The Fairchild XC-120 Packplane was an American experimental modular aircraft first flown in 1950. It was developed from the company's C-119 Flying Boxcar, and was unique in the unconventional use of removable cargo pods that were attached below the fuselage, instead of possessing an internal cargo compartment.

Design and development
The XC-120 Packplane began as a C-119B fuselage (48-330, c/n 10312) with a point just below the flight deck cut off to create the space for the detachable cargo pod. The fuselage was raised by several feet, and smaller diameter "twinned" wheels were installed forward of each of the main landing gear struts to serve as nosewheels, while the main struts were extended backwards.
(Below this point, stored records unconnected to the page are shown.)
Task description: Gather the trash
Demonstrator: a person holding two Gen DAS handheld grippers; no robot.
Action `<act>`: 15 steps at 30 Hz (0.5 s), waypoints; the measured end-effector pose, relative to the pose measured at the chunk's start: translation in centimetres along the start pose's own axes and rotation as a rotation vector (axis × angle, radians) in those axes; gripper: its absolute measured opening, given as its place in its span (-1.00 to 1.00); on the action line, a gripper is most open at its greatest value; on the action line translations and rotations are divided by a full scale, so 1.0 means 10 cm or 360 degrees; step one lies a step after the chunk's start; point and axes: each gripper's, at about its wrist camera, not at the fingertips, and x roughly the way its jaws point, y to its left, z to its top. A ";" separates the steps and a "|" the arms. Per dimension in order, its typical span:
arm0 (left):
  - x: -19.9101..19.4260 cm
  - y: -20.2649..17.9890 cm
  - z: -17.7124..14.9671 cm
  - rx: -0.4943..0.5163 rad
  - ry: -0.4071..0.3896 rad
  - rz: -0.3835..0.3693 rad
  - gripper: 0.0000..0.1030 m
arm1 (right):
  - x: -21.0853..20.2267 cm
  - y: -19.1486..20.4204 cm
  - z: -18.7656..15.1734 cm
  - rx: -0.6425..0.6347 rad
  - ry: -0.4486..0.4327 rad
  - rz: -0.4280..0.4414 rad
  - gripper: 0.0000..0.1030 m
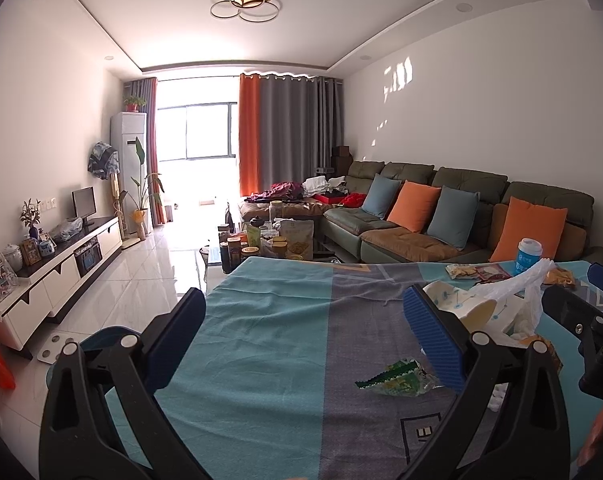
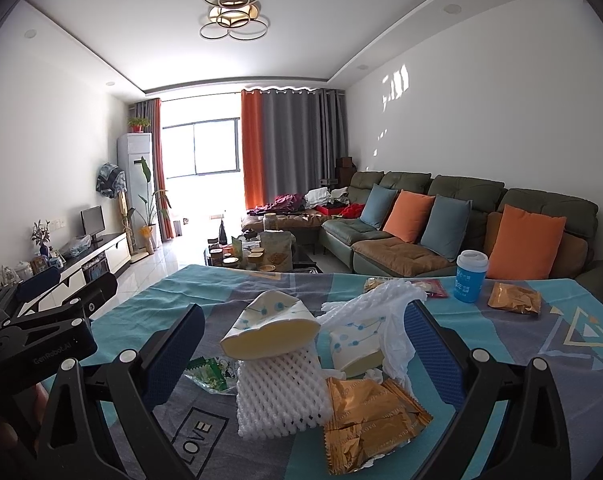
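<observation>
Both tongs stand wide open with nothing between their pads. The left gripper [image 1: 305, 334] hovers over bare teal-and-grey tablecloth [image 1: 261, 340], a torn green snack wrapper [image 1: 397, 376] lying at its 4 o'clock. The right gripper [image 2: 305, 350] frames the trash pile: white foam fruit net [image 2: 277, 392], gold foil wrapper [image 2: 369, 420], crumpled white patterned paper cup [image 2: 269, 328], thin white plastic bag [image 2: 393, 332]. A blue lidded cup [image 2: 470, 276] stands at 1 o'clock.

Both wrist views sit low over the table [image 1: 261, 360], facing the sofa [image 2: 441, 220] and window [image 1: 209, 132]. Beyond each gripper's fingers, both share the green wrapper [image 1: 397, 376] and blue cup [image 2: 470, 276].
</observation>
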 end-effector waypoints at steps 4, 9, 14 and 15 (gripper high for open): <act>0.01 0.02 -0.01 -0.0004 0.0007 -0.0001 0.89 | 0.00 0.01 0.00 0.0003 0.0006 0.0006 0.87; 0.02 0.03 0.00 -0.0004 0.0013 0.0001 0.89 | -0.01 0.02 0.00 0.0005 0.0007 0.0013 0.87; 0.04 0.02 -0.02 -0.0001 0.0026 -0.0005 0.89 | 0.00 0.04 -0.02 0.0007 0.0018 0.0016 0.87; 0.04 0.02 -0.02 -0.0002 0.0029 -0.0006 0.89 | 0.01 0.05 -0.02 0.0007 0.0023 0.0017 0.87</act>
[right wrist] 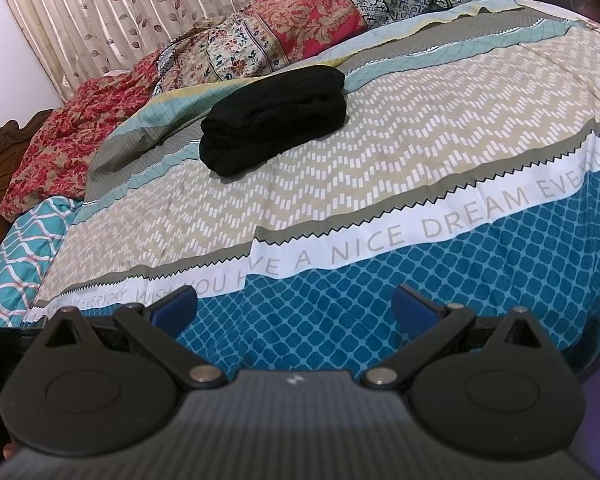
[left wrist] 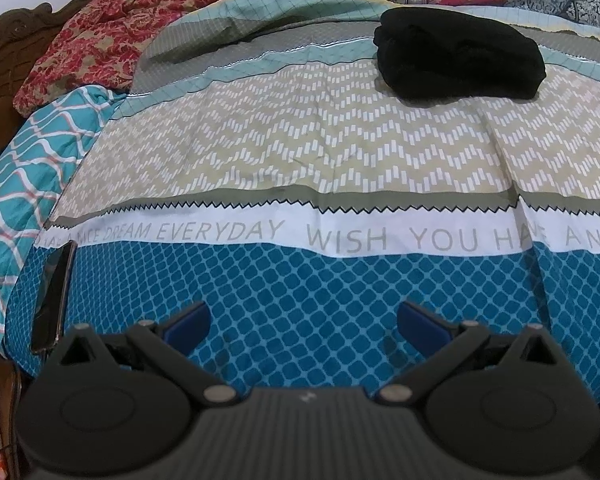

All four landing gear units, in matching "nose" and "main" sets, could be raised and lowered in a scissorlike fashion to lower the aircraft and facilitate the removal of a planned variety of wheeled pods which would be attached below the fuselage for the transport of cargo. The goal was to allow cargo to be preloaded into the pods; it was claimed that such an arrangement would speed up loading and unloading cargo.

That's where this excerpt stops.